Unlike BRT, though, there is a set of communities that could arguably be seen as more closely resembling central Texas’ labor policy and business costs, and therefore serve as a more accurate proxy for this region’s likely O&M costs. During the 2013-2014 version of Project Connect, their methodology used a peer subset to calculate LRT O&M costs.

Specifically, Houston, Denver, Salt Lake City, Dallas, Charlotte, and Phoenix are all non-coastal communities with labor, state policy and business cost drivers that are perceived by many as more similar to Austin’s that the main West Coast metros or Northeast cities.

Let’s see what the peer city LRT revenue hour looks like.

peer_cities = {'Houston', 'Denver', 'Salt Lake City', 'Dallas', 'Charlotte', 'Phoenix'}
peer_lrt_df = lrt_df[lrt_df['City'].isin(peer_cities)]
peer_lrt_revenue_hour_avg = peer_lrt_df['2017 OPEX'].sum() / peer_lrt_df['2017 VRH'].sum()
national_lrt_variation = variation(lrt_df['Revenue Hour Cost'])
peer_lrt_variation = variation(peer_lrt_df['Revenue Hour Cost'])
print('Peer city LRT revenue hour average (2017): ${:.2f}'.format(peer_lrt_revenue_hour_avg))
print('Peer city LRT revenue hour discount factor (2017): {}'.format(peer_lrt_revenue_hour_avg / national_lrt_revenue_hour_avg))
print('National LRT revenue hour coefficient of variation: {}'.format(national_lrt_variation))
print('Peer city LRT revenue hour coefficient of variation: {}'.format(peer_lrt_variation))
    Peer city LRT revenue hour average (2017): $210.31
    Peer city LRT revenue hour discount factor (2017): 0.7349138441935215
    National LRT revenue hour coefficient of variation: 0.43697372476675667
    Peer city LRT revenue hour coefficient of variation: 0.3293199499498427

As expected, the peer city LRT is lower at $210.31 (2017), with the peer city average revenue hour representing 76% of the national average revenue hour cost.

The peer city revenue hour cost estimates have a lower coefficient of variation (a common measure of dispersion) than the entire national LRT data set.

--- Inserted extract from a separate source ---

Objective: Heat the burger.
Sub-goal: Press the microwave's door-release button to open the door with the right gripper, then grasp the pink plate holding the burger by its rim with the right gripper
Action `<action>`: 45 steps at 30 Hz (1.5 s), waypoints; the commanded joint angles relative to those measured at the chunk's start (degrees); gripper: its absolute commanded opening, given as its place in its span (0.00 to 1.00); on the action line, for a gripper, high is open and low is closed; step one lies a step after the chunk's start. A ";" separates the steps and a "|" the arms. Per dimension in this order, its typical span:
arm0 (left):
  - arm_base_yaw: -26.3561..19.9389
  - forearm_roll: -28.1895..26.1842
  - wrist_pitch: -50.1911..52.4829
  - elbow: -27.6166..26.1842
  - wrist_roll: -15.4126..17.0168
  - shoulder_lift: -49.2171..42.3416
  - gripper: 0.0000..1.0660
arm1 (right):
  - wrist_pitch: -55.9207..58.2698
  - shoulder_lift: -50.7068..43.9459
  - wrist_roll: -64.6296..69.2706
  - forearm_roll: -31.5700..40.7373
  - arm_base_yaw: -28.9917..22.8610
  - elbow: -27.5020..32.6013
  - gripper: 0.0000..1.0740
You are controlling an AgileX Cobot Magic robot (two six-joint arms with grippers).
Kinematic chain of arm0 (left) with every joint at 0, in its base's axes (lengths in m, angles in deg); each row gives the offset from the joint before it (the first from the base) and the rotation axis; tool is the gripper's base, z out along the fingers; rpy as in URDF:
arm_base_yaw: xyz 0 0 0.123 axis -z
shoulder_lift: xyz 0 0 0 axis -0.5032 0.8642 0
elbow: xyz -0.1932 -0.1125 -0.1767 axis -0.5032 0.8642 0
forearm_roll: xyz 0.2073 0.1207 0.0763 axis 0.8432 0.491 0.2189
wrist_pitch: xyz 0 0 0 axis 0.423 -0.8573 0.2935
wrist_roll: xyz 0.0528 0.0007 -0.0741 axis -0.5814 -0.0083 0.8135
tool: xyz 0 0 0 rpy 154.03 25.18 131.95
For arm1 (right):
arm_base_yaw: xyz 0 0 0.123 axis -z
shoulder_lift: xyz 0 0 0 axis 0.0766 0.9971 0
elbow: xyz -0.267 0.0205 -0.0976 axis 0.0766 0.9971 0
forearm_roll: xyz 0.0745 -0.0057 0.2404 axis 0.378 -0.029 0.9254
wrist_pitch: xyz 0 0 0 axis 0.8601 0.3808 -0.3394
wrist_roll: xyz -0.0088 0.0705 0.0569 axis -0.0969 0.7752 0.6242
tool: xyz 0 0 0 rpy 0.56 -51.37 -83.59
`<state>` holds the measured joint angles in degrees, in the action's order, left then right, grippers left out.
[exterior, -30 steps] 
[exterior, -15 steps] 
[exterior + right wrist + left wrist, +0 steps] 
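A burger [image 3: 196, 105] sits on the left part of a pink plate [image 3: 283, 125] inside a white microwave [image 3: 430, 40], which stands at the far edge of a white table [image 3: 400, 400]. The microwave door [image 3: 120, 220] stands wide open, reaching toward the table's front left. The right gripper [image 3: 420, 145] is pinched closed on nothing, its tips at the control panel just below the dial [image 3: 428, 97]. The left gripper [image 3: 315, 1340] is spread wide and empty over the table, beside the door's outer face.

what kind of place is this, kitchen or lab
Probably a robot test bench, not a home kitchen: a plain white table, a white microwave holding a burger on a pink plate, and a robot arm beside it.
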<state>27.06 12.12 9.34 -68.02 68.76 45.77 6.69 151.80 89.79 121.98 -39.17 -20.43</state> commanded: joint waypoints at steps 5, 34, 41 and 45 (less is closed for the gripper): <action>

Why does this matter? A reasonable argument against using a smaller data set of peer cities to select the revenue hour cost figure would be to raise concern about how dramatic outliers could easily distort the average. That the peer city data has a smaller coefficient of variation than the complete LRT data set addresses the outlier concern.

Train vs. Car

NTD’s Full Reporting Policy Manuals and its actual database make a distinction between a light rail train revenue hour and a passenger car revenue hour. As explained above, a train can have one or more cars.

Why would NTD collect car and train data if a flat passenger car revenue hour is the superior budgeting metric, as Project Connect assumes in its October 30th O&M memos? Why would they track train hours?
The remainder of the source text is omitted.